Attendance Policy and Participation
Because attendance in an online course without a set meeting time is tricky, attendance will be practiced through informed and active participation in our course’s discussion forums.
Failure to engage in informed and active participation for more than two (2) weeks during our course will result in a grade of N if the student withdraws from the course before the withdrawal deadline; after that date, unless warranted by documented extenuating circumstances as described in the Withdrawal from Courses section of the Student Handbook, a grade of F or U shall be assigned.
For more information on what counts as informed and active participation, please see the Informed and Active Participation Assignment Guidelines.
The policy on student academic misconduct is outlined in the “Student Conduct Code Academic Misconduct Policy” online. Our online classroom environments – including but not limited to our blogs, course listserv, Blackboard forums, and other spaces – should provide safe environments for exploring ideas and challenging assumptions. Students are expected to listen respectfully to the voices of other individuals and to share their own opinions and values in a positive, respectful manner. Students and the instructor are expected to treat each member of the class with respect and civility. Classroom behavior that a reasonable person would view as substantially or repeatedly interfering with the conduct of the class will not be tolerated in this course. Students who engage in disruptive behavior will be subject to sanctions as specified in the Student Conduct Code.
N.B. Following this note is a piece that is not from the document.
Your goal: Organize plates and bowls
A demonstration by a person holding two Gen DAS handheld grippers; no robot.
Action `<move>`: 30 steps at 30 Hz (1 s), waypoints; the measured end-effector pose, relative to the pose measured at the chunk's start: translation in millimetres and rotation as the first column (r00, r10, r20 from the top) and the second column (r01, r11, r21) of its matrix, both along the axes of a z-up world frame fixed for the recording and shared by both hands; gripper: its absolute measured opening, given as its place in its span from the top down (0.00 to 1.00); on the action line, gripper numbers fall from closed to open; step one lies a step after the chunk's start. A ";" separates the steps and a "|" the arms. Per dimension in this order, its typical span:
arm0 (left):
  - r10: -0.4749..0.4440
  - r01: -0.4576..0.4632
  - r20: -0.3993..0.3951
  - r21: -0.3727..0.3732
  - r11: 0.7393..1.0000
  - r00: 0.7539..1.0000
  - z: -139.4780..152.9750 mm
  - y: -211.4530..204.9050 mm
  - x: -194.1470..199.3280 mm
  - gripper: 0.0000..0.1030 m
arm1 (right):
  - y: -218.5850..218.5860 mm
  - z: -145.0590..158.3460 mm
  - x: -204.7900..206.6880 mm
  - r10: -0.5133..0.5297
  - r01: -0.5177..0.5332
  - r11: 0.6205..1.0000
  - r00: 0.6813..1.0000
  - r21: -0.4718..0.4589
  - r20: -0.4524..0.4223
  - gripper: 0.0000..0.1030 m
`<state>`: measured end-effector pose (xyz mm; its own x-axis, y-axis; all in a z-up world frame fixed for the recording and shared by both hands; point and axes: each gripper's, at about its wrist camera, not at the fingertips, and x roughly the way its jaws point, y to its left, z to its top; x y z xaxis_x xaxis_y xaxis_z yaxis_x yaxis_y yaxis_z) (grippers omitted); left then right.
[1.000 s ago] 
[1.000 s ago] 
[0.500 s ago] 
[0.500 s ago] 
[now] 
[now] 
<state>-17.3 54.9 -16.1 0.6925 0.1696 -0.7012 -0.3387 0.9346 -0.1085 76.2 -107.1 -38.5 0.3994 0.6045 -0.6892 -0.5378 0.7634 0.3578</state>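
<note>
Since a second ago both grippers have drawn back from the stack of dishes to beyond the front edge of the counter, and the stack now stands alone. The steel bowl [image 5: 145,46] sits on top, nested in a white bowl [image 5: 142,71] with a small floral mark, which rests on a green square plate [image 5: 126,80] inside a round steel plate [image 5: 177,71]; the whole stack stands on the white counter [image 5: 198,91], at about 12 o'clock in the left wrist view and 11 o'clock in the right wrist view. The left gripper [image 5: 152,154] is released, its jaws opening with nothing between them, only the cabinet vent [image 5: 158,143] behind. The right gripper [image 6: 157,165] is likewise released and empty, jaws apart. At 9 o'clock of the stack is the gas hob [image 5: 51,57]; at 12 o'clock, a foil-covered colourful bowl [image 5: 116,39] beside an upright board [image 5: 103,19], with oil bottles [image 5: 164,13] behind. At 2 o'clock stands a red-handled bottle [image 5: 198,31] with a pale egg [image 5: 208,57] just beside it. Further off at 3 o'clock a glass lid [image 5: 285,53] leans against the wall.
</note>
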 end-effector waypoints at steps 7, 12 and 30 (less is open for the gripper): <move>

Duplicate Submission of Assignments
You may not submit an assignment for a grade in this class that already has been (or will be) submitted for a grade in another course, unless you obtain the explicit written permission of your English instructor and the other instructor involved in advance.
File Management and Data Backup Policy
As part of managing your files well, you will want to keep backups of your electronic data separate from your computer’s hard drive and any portable storage devise you carry with you. Hard drives crash, computers get ripped off, laptop power cords fail, USB drives get lost (or even eaten by dogs). Despite my repeated pleas for making backup copies of all work, I have had students lose their only copies of a project for each of the reasons listed above (and by other means as well). You want to keep backup copies of your work so this does not happen to you.
Online Course Sites
We will make use of two web sites for our course, the course web site and our Blackboard site. The course web site will host the online course documents, assignment guidelines, the schedule, handouts, links to resources, etc., and the Blackboard site will primarily be used to host forum discussions, assigned readings to be distributed via .pdf, lecture videos and podcasts, and to submit assignments unless the assignment guidelines stipulate otherwise.
Students with Disabilities
Winthrop University is dedicated to providing access to education. If you have a disability and require specific accommodations to complete this course, contact the Office of Disability Serves (ODS) at 323-3290. Once you have your official notice of accommodations from the Office of Disability Services, please inform me as early as possible in the semester.
Syllabus Change Policy
This syllabus is subject to change. All changes will be announced on the course web site. The course web site will reflect the most up-to-date version of the syllabus and will be the one we use to resolve any questions or issues.